The model reproduces realistic line profiles across the stellar disc.

It matches observed and simulated radial velocity shifts caused by granulation.

The approach helps quantify astrophysical noise in exoplanet radial velocity surveys.

Abstract

Manifestations of stellar activity (such as star-spots, plage/faculae, and convective flows) are well known to induce spectroscopic signals often referred to as astrophysical noise by exoplanet hunters. For example, setting an ultimate goal of detecting true Earth-analogs demands reaching radial velocity (RV) precisions of ~9 cm/s.
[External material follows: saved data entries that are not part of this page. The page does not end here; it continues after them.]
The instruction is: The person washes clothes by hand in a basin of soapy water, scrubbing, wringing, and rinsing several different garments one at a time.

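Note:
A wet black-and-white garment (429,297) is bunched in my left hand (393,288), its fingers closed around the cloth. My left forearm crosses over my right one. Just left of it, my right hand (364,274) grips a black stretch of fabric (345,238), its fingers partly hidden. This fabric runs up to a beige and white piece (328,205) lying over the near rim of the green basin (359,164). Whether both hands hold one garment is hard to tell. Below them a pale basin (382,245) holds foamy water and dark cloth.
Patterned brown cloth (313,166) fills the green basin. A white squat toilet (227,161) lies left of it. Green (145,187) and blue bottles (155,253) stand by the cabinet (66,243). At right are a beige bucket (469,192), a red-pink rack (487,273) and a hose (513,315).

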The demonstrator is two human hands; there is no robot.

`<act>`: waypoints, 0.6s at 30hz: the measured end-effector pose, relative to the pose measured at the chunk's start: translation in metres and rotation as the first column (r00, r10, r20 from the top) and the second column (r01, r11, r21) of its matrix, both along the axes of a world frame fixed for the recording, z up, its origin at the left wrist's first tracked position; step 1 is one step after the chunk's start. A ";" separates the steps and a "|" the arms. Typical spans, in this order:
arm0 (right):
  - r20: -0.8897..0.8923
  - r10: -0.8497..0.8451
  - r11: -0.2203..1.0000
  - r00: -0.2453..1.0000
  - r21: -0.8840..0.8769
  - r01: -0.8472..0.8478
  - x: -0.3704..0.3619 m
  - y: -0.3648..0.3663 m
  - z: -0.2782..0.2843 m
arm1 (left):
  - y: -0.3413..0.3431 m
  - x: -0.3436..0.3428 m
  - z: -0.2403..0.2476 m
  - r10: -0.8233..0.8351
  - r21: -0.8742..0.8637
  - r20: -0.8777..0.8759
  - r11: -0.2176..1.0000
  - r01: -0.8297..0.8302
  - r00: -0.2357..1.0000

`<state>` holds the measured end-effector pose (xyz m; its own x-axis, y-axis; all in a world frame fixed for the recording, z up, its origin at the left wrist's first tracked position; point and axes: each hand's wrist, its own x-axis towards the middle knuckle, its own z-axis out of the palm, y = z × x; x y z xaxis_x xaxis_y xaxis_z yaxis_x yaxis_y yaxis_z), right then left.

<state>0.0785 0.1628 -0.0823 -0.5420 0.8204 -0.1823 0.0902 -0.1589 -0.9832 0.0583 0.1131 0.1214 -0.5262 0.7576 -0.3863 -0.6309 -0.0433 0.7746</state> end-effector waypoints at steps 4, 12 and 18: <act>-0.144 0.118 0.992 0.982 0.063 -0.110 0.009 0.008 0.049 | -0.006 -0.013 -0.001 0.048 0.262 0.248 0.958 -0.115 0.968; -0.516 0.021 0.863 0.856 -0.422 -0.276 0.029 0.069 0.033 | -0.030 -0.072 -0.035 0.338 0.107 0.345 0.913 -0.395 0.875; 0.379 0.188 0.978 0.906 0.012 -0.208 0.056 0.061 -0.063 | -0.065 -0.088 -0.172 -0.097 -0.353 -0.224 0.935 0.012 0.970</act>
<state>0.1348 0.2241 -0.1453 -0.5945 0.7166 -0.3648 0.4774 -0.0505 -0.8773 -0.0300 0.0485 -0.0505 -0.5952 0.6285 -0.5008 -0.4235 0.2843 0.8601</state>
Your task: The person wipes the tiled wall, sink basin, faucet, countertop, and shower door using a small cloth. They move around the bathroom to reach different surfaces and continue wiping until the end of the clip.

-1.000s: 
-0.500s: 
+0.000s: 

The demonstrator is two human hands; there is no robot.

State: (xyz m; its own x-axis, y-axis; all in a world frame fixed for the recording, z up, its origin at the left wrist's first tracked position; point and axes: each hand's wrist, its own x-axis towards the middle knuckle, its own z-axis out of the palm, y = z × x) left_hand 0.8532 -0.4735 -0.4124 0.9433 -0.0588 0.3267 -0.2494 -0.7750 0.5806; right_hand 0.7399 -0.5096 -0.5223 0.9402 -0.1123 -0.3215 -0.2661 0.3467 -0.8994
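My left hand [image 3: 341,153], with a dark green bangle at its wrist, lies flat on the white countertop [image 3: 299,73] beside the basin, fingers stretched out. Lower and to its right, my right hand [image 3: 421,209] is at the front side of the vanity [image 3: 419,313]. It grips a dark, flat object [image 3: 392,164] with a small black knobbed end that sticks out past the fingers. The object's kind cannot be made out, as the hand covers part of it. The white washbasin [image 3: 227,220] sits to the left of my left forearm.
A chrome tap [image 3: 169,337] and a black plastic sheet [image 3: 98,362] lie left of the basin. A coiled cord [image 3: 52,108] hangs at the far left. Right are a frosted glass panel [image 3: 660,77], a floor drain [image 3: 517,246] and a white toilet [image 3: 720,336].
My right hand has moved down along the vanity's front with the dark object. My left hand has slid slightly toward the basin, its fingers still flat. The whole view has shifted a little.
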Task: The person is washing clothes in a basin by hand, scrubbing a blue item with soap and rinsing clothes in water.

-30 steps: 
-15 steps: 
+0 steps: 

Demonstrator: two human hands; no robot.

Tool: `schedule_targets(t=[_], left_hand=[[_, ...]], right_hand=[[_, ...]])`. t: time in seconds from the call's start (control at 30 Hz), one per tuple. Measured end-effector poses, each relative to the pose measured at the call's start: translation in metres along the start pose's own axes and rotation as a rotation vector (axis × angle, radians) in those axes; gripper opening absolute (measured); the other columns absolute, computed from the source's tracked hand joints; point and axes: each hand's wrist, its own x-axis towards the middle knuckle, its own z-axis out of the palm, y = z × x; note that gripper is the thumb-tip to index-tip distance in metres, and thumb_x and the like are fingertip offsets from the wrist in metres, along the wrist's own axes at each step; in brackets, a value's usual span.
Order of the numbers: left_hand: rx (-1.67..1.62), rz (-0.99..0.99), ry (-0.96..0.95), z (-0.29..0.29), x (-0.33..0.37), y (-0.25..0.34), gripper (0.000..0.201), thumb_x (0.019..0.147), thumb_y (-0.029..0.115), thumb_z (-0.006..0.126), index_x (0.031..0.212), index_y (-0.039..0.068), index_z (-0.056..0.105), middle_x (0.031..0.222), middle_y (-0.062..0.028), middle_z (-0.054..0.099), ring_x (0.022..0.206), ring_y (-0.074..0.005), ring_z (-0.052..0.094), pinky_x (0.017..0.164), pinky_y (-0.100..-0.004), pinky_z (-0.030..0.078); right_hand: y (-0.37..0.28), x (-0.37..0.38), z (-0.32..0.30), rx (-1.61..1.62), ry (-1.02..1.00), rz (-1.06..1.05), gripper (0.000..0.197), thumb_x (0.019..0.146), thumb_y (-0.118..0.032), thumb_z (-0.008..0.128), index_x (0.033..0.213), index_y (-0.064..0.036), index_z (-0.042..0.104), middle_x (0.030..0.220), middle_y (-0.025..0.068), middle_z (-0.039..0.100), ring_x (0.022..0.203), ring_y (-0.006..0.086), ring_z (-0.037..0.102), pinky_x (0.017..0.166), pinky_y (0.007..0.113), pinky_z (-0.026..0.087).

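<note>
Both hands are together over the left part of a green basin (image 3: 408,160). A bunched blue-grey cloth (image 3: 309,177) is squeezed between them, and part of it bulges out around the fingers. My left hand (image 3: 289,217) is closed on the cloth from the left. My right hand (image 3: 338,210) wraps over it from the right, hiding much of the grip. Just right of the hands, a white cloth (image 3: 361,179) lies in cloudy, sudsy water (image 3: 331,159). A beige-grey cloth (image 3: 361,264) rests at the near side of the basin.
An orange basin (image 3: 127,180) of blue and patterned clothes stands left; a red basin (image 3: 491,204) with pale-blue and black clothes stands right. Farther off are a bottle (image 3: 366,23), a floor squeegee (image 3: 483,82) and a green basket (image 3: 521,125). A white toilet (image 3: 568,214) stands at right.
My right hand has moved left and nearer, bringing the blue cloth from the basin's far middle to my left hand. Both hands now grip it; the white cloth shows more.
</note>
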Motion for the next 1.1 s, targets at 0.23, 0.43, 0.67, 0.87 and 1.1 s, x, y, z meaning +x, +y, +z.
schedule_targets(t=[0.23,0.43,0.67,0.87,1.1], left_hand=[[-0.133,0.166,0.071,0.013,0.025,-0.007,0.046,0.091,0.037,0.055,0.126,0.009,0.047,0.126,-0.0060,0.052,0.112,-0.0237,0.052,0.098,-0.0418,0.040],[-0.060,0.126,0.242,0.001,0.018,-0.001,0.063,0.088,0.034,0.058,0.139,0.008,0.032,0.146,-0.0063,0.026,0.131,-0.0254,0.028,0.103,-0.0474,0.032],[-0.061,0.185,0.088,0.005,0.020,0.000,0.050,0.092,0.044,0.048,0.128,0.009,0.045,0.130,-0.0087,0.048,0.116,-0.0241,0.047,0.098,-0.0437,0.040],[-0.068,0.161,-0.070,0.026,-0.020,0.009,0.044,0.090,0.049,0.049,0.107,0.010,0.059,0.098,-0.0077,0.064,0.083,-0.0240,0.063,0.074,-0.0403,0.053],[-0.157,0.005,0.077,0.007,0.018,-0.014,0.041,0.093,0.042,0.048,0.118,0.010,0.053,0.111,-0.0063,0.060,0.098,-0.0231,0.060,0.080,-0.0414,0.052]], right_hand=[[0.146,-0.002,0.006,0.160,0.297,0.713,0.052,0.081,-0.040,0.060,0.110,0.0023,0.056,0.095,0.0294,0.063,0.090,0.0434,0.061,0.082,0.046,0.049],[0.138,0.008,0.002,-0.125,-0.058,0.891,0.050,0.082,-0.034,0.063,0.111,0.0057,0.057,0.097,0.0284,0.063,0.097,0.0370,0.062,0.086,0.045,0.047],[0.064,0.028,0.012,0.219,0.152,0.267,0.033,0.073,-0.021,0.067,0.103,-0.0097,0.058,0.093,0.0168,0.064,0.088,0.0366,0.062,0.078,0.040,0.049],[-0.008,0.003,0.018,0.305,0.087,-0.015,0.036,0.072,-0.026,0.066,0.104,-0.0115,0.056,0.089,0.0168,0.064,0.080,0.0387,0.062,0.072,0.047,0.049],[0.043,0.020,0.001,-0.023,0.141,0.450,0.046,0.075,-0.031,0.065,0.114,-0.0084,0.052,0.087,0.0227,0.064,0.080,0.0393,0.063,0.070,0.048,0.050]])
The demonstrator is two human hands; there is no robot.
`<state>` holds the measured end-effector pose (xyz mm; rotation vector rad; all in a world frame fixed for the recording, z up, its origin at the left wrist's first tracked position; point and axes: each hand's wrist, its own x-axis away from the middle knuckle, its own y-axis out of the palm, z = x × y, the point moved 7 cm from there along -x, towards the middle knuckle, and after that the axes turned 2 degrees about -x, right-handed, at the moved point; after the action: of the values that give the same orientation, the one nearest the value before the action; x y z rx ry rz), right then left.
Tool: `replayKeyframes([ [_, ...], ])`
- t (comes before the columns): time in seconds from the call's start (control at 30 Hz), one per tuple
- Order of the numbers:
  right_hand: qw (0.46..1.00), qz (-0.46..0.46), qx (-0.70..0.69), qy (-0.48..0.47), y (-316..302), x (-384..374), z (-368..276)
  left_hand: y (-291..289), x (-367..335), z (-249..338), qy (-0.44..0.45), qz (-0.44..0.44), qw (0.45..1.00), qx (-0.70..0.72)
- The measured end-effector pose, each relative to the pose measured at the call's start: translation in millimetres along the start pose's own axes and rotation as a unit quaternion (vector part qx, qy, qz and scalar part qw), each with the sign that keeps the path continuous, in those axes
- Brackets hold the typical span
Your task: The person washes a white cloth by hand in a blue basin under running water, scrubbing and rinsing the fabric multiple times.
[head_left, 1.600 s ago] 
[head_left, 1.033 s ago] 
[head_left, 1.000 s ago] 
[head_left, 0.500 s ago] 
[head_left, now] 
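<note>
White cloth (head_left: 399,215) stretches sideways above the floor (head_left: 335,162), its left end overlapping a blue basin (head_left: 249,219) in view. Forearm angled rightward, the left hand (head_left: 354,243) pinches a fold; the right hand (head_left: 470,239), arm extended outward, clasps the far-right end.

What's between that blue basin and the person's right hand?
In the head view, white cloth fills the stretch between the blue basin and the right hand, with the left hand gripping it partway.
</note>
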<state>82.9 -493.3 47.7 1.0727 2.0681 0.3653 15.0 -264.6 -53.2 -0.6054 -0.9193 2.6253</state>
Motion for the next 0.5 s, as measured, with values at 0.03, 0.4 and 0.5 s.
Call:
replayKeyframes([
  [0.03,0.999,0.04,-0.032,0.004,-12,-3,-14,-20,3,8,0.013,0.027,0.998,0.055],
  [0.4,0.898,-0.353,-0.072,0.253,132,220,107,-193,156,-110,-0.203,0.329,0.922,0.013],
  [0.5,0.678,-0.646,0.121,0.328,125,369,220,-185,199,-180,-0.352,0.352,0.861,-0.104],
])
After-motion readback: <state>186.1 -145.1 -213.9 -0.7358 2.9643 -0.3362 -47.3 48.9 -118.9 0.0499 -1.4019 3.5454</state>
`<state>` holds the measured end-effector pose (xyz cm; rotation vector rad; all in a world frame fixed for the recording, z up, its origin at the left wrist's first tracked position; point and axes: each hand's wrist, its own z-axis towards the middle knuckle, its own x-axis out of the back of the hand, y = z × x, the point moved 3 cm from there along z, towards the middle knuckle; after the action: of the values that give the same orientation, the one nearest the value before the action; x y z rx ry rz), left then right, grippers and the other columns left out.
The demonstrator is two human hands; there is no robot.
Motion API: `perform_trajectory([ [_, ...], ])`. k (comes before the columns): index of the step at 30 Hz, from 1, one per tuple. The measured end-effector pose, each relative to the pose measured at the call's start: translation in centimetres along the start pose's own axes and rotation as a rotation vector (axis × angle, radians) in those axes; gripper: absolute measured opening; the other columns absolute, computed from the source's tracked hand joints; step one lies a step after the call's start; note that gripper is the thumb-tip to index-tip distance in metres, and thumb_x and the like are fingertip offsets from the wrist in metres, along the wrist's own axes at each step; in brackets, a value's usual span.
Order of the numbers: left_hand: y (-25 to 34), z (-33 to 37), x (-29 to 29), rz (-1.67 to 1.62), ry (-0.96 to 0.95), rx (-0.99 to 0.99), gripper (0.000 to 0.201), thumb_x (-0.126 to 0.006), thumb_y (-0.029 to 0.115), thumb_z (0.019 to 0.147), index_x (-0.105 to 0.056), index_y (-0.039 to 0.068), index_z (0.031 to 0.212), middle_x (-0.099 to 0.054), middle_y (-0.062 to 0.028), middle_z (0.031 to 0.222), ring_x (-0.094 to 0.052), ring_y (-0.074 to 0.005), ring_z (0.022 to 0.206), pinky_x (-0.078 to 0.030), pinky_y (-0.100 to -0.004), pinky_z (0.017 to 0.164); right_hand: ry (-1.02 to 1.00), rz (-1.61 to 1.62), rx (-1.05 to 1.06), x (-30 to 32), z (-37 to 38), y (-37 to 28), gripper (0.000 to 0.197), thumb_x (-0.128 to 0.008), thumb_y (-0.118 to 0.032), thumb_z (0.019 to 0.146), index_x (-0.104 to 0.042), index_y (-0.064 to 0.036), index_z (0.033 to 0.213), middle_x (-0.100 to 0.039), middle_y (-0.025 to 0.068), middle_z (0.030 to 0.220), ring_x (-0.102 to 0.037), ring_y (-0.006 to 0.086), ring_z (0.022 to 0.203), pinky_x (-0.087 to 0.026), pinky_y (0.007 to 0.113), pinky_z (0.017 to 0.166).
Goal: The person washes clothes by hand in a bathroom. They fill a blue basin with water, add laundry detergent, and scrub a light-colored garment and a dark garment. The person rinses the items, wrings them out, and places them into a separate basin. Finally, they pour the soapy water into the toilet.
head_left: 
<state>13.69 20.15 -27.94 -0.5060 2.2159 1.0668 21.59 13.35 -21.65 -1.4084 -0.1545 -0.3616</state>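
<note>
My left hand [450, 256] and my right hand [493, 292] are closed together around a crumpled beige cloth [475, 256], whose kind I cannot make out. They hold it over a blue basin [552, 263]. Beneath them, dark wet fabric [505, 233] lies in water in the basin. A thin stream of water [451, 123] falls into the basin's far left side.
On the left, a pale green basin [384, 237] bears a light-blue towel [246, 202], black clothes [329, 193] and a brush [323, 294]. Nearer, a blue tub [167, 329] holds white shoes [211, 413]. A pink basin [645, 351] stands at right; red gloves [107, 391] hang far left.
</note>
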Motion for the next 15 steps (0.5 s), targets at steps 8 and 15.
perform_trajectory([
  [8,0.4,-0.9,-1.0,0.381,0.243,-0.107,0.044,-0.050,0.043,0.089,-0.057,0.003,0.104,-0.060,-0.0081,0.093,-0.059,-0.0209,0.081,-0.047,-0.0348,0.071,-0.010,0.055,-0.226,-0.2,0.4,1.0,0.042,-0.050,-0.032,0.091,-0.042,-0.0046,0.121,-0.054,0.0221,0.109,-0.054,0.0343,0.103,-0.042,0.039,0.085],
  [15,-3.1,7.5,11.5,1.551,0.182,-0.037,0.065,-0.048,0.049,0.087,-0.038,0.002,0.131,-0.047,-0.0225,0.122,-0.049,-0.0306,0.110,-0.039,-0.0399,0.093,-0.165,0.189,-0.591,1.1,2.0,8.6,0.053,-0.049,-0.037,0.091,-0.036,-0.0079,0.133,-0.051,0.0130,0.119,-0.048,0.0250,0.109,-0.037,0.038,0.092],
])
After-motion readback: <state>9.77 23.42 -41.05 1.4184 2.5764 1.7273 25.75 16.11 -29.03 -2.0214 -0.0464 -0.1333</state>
While this is becoming technically feasible with the latest generation of highly stabilised spectrographs, it is astrophysical noise that sets the true fundamental barrier on attainable RV precisions. In this paper we parameterise the impact of solar surface magneto-convection on absorption line profiles, and extend the analysis from the solar disc centre (Paper I) to the solar limb. Off disc-centre, the plasma flows orthogonal to the granule tops begin to lie along the line-of-sight and those parallel to the granule tops are no longer completely aligned with the observer. Moreover, the granulation is corrugated and the granules can block other granules, as well as the intergranular lane components. Overall, the visible plasma flows and geometry of the corrugated surface significantly impact the resultant line profiles and induce centre-to-limb variations in shape and net position. We detail these herein, and compare to various solar observations. We find our granulation parameterisation can recreate realistic line profiles and induced radial velocity shifts, across the stellar disc, indicative of both those found in computationally heavy radiative 3D magnetohydrodynamical simulations and empirical solar observations.